Supported data source types
This page provides information about the data source types that Snorkel Flow supports. You can follow the steps outlined in Data preparation and Data upload to prepare and upload your dataset into Snorkel Flow.
Snorkel flow supports the following types of data sources: Cloud storage, local files, SQL, Databricks SQL, Google BigQuery, and Snowflake.
For SQL, Snowflake, Google BigQuery, and Databricks SQL, your credentials are encrypted, stored, and managed by Snorkel Flow. Credentials are not logged or stored unencrypted.
Cloud storage
Select Cloud Storage to add data sources from Snorkel Flow’s MinIO object storage or cloud services like AWS S3.
For the File path field, use:
minio://
paths (e.g.,minio://mybucket/train.parquet
) for files in Snorkel Flow’s MinIO object storage.s3://
(e.g.,s3://mybucket/train.parquet
) paths for files in AWS S3.
If you are using a cloud service like AWS S3 and your storage bucket is private, your Snorkel Flow instance will need to have access via an instance role. Please reach out to your administrator to configure access to private storage buckets.
Local file
Select File Upload to add data sources from your local machine. You must upload a Parquet or CSV file.
Local data upload currently only supports data source files up to a maximum size of 100MB. If your data files are too large, you should instead use MinIO or a cloud storage service like AWS S3.
SQL
Select SQL DB to add data sources from queries against SQL databases like Postgres and SQLite.
Fill out the required fields:
- Connection URI: A database connection string, for example, those that are used by SQLAlchemy.
- SQL query: A SQL query where each result row is a data point.
Databricks SQL
Select Databricks SQL to add data sources from queries against a Databricks SQL warehouse. Currently, all table columns are read.
Fill out the required fields:
- Server hostname: The server hostname of your Databricks SQL warehouse.
- HTTP path: The HTTP path of your Databricks SQL warehouse.
- Access token: Your Databricks access token.
- SQL query: A Databricks query where each result row is a data point.
See the Databricks documentation for more details about these items.
Note
Your credentials are encrypted, stored, and managed by Snorkel Flow. Credentials are not logged or stored unencrypted.
Google BigQuery
Select Google BigQuery to add data sources from Google BigQuery tables. Currently, all table columns are read.

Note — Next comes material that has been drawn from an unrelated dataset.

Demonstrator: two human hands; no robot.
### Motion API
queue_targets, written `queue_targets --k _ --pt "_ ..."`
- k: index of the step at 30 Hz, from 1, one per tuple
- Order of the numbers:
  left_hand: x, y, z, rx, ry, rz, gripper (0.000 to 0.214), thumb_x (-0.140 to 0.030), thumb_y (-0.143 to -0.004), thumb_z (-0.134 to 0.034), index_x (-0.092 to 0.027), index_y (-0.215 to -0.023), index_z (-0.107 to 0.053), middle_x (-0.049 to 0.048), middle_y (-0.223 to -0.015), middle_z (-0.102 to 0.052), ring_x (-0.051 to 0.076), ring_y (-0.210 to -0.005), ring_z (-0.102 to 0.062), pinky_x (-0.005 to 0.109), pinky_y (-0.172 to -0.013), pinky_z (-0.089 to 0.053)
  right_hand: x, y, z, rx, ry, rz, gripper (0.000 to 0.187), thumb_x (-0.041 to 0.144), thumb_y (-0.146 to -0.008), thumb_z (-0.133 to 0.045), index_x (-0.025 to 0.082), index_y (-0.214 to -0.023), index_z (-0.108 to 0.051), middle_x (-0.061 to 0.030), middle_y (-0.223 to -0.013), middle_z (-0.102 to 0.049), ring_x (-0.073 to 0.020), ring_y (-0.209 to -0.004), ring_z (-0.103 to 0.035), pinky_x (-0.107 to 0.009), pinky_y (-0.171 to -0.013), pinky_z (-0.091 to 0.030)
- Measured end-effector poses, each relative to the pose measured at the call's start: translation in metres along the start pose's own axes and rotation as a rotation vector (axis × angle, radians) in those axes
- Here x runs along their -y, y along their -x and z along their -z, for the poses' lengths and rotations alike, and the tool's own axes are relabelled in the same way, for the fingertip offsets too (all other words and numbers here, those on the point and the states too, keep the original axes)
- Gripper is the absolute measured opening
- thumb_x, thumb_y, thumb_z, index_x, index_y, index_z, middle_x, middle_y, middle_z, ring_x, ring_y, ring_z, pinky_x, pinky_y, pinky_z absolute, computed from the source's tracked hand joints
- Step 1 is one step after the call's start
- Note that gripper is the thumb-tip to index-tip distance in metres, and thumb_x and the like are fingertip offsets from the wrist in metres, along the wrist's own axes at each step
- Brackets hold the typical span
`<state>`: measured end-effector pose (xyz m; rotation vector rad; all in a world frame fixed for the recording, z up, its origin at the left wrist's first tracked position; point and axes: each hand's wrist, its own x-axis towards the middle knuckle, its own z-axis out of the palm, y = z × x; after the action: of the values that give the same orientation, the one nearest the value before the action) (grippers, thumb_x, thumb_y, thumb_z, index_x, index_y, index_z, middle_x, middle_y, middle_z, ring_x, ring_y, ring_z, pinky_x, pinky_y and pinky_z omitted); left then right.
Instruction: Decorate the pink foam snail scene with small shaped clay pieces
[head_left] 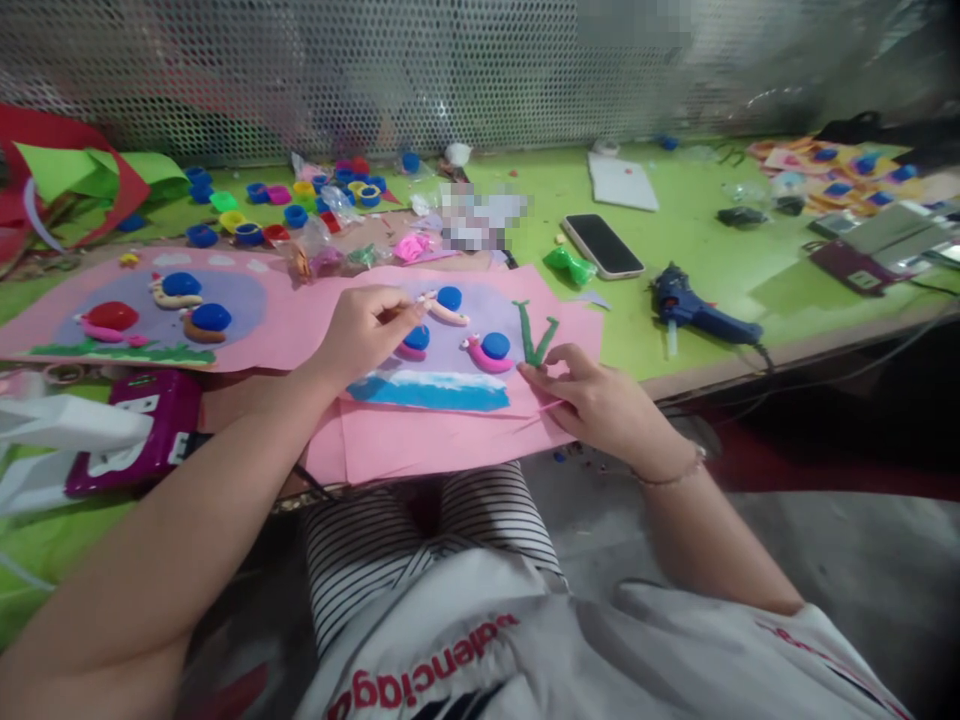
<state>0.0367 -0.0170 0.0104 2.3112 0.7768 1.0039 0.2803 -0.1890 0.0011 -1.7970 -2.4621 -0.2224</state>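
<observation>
A pink paper sheet (555, 300) with a pale purple oval lies before me, bearing several clay snails with blue cap shells. My left hand (367, 325) is closed in a pinch over it, fingertips beside the head of the cream snail (448, 312); whatever they hold is too small to make out. The hand partly covers a pink snail (414, 345). Another pink snail (491, 352) sits between both hands. My right hand (589, 395) pinches the lower end of a V-shaped green clay strip (536, 340) at the oval's right edge. Blue and white clay (431, 392) forms a band below.
A second snail picture (285, 320) lies left, near a purple device (150, 430). Bottle caps (277, 195) and clay packets (412, 248) are scattered behind. On the right are a green clay lump (571, 265), a phone (604, 246) and a blue glue gun (697, 310) with a cord.
</observation>
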Motion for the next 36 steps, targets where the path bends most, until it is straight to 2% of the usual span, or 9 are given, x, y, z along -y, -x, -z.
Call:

Fill out the required fields:
-
Project ID: Your Google Cloud project ID.
-
JSON service account file contents: The raw JSON contents of a key file that belongs to a service account with access to Google BigQuery. Please note that the service account requires
roles/bigquery.readSessionUser
androles/bigquery.dataViewer
to read a table. -
Google BigQuery table specification: A JSON specification for the table columns to read, where each result row is a data point. The specification must have the following keys, and an example is provided below.
dataset_id
: The BigQuery dataset ID.table_id
: The BigQuery table ID.columns
: The list of columns to include.
{
"dataset_id": "bigquery-public-data.noaa_tsunami",
"table_id": "historical_source_event",
"columns": ["id", "year", "location_name"]
}
Snowflake
Select Snowflake to add data sources from queries against a Snowflake data warehouse.
Fill out the required fields:
- Username: Your Snowflake username.
- Account identifier: Your Snowflake account identifier.
- Password: Your Snowflake password.
- Snowflake query: A Snowflake query where each result row is a data point. Queries can specify the database, schema, and table, as in the example below.
SELECT c_name, c_address
FROM snowflake_sample_data.tpch_sf1.customer
LIMIT 10;
The default warehouse that is specified for your Snowflake account will be used.